EXERCISE — Beginning with the first line, copy out each line of the material until the line containing "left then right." has been copied as well.
..............................
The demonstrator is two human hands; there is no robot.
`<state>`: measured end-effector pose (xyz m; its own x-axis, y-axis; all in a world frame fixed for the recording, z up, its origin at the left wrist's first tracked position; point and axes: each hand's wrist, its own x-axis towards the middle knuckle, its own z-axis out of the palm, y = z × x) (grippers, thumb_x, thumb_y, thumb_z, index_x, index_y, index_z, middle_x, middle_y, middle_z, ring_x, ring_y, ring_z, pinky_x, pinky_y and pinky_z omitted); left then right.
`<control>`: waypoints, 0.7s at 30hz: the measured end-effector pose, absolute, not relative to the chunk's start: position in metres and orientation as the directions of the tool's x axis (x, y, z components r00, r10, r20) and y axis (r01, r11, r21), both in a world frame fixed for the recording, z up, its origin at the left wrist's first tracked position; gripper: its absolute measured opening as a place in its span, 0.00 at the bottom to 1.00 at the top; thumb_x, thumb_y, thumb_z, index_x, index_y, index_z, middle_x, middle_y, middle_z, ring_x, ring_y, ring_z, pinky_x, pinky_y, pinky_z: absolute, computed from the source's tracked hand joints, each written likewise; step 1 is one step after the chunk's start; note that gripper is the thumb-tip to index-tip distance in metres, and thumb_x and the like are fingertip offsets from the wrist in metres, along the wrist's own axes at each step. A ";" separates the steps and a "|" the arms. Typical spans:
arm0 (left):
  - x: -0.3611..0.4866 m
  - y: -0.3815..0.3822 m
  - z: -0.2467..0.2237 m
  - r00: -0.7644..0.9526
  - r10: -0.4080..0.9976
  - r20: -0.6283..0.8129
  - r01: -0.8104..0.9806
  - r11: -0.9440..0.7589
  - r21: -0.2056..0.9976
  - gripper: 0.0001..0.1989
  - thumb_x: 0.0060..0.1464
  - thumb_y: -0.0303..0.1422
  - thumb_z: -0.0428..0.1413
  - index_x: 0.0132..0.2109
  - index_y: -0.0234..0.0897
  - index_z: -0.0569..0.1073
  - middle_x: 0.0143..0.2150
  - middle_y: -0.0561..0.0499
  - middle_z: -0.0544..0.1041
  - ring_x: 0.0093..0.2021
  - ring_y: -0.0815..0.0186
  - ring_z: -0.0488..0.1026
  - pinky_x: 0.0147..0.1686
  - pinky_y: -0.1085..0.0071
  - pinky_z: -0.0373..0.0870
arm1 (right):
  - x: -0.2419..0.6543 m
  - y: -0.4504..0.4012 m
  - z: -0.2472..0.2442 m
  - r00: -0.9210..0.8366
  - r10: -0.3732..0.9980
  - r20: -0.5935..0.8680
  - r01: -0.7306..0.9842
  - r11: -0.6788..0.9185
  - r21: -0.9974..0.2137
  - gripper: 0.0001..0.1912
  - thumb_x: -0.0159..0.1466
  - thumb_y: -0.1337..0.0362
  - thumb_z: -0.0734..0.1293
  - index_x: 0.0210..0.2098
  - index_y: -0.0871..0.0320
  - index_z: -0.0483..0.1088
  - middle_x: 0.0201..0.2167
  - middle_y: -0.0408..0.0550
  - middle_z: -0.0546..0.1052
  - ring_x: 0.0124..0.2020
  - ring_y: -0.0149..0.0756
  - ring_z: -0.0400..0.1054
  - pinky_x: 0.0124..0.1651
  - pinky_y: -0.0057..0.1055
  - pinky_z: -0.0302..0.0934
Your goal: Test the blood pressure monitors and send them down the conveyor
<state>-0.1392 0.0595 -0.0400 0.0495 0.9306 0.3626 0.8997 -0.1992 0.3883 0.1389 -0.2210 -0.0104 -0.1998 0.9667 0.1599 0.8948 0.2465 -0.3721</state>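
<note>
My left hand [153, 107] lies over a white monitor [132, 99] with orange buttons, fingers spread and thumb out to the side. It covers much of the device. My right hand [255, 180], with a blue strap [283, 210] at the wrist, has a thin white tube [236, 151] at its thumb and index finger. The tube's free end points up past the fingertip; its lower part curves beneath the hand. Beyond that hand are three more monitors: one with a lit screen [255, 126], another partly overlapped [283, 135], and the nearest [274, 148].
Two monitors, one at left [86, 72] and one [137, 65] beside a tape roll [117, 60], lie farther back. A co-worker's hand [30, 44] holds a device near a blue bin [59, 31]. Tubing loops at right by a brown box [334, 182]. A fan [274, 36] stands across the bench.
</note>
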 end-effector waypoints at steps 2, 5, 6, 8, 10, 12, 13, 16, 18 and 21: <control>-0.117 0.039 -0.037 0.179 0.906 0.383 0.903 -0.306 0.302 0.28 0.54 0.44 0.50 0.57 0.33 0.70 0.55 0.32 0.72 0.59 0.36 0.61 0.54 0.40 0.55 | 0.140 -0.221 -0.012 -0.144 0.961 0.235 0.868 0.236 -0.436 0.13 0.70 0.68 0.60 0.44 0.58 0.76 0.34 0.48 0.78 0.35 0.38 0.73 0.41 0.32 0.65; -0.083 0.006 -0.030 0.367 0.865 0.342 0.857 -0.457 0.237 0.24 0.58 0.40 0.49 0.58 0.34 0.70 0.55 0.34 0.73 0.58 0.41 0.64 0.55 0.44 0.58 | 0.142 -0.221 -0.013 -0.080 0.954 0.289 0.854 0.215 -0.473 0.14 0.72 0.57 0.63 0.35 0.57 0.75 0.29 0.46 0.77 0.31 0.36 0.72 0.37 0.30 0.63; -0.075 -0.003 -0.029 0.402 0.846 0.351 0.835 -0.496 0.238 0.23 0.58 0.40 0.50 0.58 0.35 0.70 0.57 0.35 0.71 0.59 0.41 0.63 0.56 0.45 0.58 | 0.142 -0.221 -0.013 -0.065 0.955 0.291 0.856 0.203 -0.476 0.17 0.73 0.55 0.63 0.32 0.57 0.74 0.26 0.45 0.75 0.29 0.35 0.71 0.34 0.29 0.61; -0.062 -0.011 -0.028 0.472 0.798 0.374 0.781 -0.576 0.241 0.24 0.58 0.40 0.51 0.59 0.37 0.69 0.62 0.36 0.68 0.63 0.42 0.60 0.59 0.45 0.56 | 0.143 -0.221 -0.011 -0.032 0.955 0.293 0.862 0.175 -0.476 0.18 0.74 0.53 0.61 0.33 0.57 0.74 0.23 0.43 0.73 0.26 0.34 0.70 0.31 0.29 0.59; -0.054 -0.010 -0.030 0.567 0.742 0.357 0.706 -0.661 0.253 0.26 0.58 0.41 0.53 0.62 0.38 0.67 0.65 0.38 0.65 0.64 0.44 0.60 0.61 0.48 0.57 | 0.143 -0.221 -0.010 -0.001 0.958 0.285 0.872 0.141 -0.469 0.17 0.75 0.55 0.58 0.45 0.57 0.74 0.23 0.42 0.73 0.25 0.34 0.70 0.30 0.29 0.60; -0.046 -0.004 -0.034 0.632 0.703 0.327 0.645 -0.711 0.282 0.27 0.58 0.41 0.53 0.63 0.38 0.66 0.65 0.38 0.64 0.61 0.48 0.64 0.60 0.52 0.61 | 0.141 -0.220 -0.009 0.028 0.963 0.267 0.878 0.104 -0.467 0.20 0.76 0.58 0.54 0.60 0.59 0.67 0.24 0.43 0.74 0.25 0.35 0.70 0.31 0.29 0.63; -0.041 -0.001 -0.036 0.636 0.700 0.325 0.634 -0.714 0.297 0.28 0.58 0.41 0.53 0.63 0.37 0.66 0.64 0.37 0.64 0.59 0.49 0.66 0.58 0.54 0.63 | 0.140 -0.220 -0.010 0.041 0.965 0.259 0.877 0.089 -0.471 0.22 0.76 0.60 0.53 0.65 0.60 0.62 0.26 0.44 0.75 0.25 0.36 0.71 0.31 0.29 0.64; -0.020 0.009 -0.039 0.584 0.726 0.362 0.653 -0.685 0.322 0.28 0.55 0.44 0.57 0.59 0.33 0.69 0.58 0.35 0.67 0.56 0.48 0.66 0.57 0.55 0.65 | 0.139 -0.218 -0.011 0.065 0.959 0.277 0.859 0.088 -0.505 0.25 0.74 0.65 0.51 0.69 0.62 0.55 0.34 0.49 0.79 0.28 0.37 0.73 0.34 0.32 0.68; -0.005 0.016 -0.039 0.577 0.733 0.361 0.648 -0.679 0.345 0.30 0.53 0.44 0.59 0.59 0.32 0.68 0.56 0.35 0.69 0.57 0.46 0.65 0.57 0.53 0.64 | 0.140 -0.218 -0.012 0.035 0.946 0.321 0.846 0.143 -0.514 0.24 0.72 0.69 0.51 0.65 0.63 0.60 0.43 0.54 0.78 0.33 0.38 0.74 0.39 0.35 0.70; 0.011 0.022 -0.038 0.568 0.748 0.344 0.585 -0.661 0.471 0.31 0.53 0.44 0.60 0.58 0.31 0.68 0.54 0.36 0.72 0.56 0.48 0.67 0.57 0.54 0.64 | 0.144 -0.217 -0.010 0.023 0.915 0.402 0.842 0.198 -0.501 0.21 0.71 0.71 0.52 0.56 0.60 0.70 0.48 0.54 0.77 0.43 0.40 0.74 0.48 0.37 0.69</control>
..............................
OUTPUT FOR THIS TASK —
The demonstrator is two human hands; there is no robot.
`<state>`: measured end-effector pose (xyz m; its own x-axis, y-axis; all in a world frame fixed for the recording, z up, its origin at the left wrist's first tracked position; point and axes: each hand's wrist, its own x-axis towards the middle knuckle, its own z-axis out of the palm, y = z × x) (grippers, thumb_x, thumb_y, thumb_z, index_x, index_y, index_z, middle_x, middle_y, middle_z, ring_x, ring_y, ring_z, pinky_x, pinky_y and pinky_z omitted); left then right.

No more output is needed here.